I desperately didn’t want to pay the $199 for Timbuktu, but I finally gave in. The quest was simple: find a reliable, fast way to remote into my MacBook laptop running Leopard from my desktop running Windows 2008, over a gigabit LAN. The laptop sits next to me–I just want to use one keyboard. The simplest features will do: I’m not looking for clipboard access across sessions, or file copying, or anything other than pure speed. One keyboard, one mouse, 54" of screen real-estate, two OS’s and 12G of RAM between them. Should be heaven, right? It isn’t.
VNC is the first tool that pops up when starting on this quest. As I’ve written before, VNC is a dog: it might feel great for people who are used to 56k modems, but I have watched movies from my Dell M90 across RDP on my desktop. I want fast.
How do I define fast? Well, I don’t need to watch movies, but when I run my mouse across the dock bar the icons should just…move. No flickering, no stuttering. Timbuktu manages to pull that off.
So I tried the canon of remote services: LogMeIn, GoToMyPC, and a handful of others. LogMeIn, while free, took roughly 7 seconds to redraw my 17" laptop screen in a browser window.

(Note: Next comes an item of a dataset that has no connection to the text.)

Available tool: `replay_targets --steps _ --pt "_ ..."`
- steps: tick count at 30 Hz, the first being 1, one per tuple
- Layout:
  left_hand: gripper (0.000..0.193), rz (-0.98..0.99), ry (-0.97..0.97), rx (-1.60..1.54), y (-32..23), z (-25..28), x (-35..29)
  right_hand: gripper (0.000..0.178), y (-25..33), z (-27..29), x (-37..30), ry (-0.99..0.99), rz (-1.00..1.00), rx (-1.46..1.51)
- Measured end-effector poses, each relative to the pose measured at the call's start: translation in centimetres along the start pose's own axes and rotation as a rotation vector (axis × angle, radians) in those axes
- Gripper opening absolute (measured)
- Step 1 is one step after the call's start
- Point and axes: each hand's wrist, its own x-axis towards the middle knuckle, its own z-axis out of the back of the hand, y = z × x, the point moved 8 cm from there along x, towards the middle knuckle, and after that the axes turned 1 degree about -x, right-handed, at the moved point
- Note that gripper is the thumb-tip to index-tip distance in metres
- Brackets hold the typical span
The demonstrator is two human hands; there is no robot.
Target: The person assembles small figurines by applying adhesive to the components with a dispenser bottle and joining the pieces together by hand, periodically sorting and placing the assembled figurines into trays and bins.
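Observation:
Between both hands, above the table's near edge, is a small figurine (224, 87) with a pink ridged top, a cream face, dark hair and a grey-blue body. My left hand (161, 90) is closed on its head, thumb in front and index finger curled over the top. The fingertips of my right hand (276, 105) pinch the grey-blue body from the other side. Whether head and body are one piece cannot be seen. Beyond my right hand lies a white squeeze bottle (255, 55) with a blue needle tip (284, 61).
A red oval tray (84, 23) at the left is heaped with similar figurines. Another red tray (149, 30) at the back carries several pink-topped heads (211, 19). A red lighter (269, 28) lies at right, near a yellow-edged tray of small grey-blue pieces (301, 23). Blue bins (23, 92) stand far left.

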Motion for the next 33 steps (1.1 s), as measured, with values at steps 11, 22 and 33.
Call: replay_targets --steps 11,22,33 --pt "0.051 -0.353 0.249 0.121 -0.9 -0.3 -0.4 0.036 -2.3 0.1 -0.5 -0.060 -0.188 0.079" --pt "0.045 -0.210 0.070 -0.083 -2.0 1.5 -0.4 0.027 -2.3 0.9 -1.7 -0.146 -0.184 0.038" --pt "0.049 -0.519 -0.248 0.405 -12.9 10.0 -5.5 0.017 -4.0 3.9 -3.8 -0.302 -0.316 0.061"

GoToMyPC was the best after that, but still horridly chunky.
I then found Symantec’s PCAnywhere works with OS X. The latest version (12.1) was priced just a little less than the Timbuktu solution. I found a free trial of 12.0, downloaded, and failed on install in Win2k8. I checked the usual suspects (Admin privileges, directory access), without success.
I found Bomgar (www.bomgar.com), but I didn’t have the heart in me to try a product that "starts at $1,988". I’d rather just turn to my left and type on the MacBook keyboard…
It was my hope after reading some of the hurlyburly around RDP that I might find an alternative to Timbuktu, but nothing showed significant promise, not yet at least. For now, Timbuktu will have to do, even though it hurts to pay for something I’ve used for free for years!